As women, we’re no strangers to super active lives.
Balancing work, family, and sneaking in a workout – we do it all.
And yet many of us don’t get enough of the daily essential food group, PROTEIN.
This is in part because it might be difficult to determine how much you actually require. And even if you know you should be consuming more protein, changing your entire diet to make way for additional protein-rich meals can be intimidating.
Here comes Protein Powder.
In this article, we’ll share.
- What is protein powder and what are their different types?
- The best protein powders to buy online & why we picked them
- The best practices for using protein powder correctly and their potential side effects
- What are some great homemade protein powder alternatives & how to prepare them?
Get ready to sip your way to strength and embrace your power like never before.
Ready to dive in? Let’s get started!
What is Protein Powder?
Protein powder is a dietary supplement commonly used by individuals to improve their protein intake. It is made from many sources of protein, including whey, casein, soy, pea, or hemp. One of the most important macronutrients for supporting muscle growth, repair, and general bodily function,
Protein powder is popular among athletes, fitness buffs, and others looking to supplement their diet. It is easy and quick to combine with water, milk, or other beverages to make protein shakes, or you may add it to recipes to add more protein.
Different Types of Protein Powders
There are numerous varieties of protein powder available, each of that comes from a distinct source with its own advantages. Here is a quick rundown of several popular protein powders.
1. Whey Protein
Whey protein is extracted from milk during creating cheese. It is a high-quality option for post-workout recovery and muscle growth that comes with all the required amino acids and quick digestion.
2. Soy Protein
Derived from soybeans, soy protein is a complete protein, with all essential amino acids suitable for vegetarians and vegans. The presence of phytochemicals can provide extra health advantages.
3. Pea Protein
Pea protein, which comes from yellow peas, is a plant-based protein that is simple to digest and hypoallergenic, suitable for people with lactose intolerance or dairy allergies and high in branched-chain amino acids (BCAAs).
4. Hemp protein
A complete protein, hemp protein is derived from hemp seeds. It is a wonderful alternative for people looking for a plant-based protein with additional nutritional benefits because it includes omega-3 and omega-6 fatty acids.
5. Rice Protein
Rice protein, extracted from brown rice, is hypoallergenic and simple to digest. Despite the fact that it might not be a complete protein on its own, it can be coupled with other plant-based sources for a complete amino acid profile.
6. Collagen protein
A protein called collagen is present in connective tissues like the skin and bones. Due to its potential advantages for promoting hair development, skin elasticity, and joint health, collagen protein powder is gaining popularity.

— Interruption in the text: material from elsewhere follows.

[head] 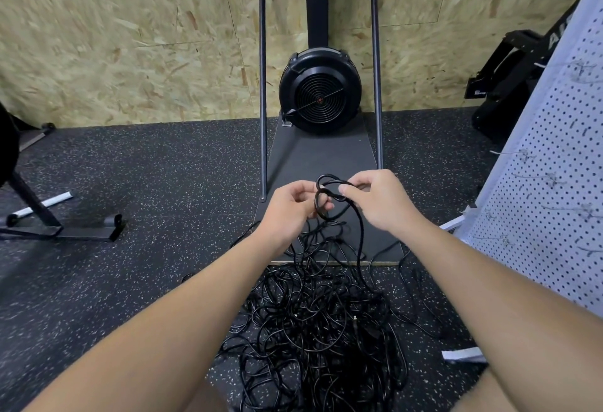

Best Protein Powders for Women
1. Isopure Whey Protein
The greatest whey isolate protein may be found in Isopure Low Carb Whey Protein Isolate Powder. With 100% Whey Protein Isolate as its protein source, this premium product provides 25g of protein per serving, along with 5g of naturally occurring BCAAs and 4g of glutamine. It is vegetarian-friendly, aspartame-free, and gluten-free.
Reasons to Buy
- Low carb
- Zero added sugar
Reasons to Avoid
- Expensive
- Contains artificial flavours
2. AS-IT-IS Nutrition Whey Protein
With their protein powder, AS-IT-IS has revolutionised the Indian fitness industry by providing it at an extraordinarily affordable price without sacrificing quality. It stands out as the best protein powder for individuals on a tight budget because of its minimal processing, lack of additional preservatives, artificial flavouring, and gluten-free status.
Reasons to Buy
- No added preservatives
- High protein concentrate
Reasons to Avoid
- Lactose content
- Lecithin type, filtration method used missing in the label
3. HealthOxide Women’s Protein
Choose HealthOxide Women’s Protein if you want a protein supplement to help you with your strength training routines and help you gain lean muscle mass.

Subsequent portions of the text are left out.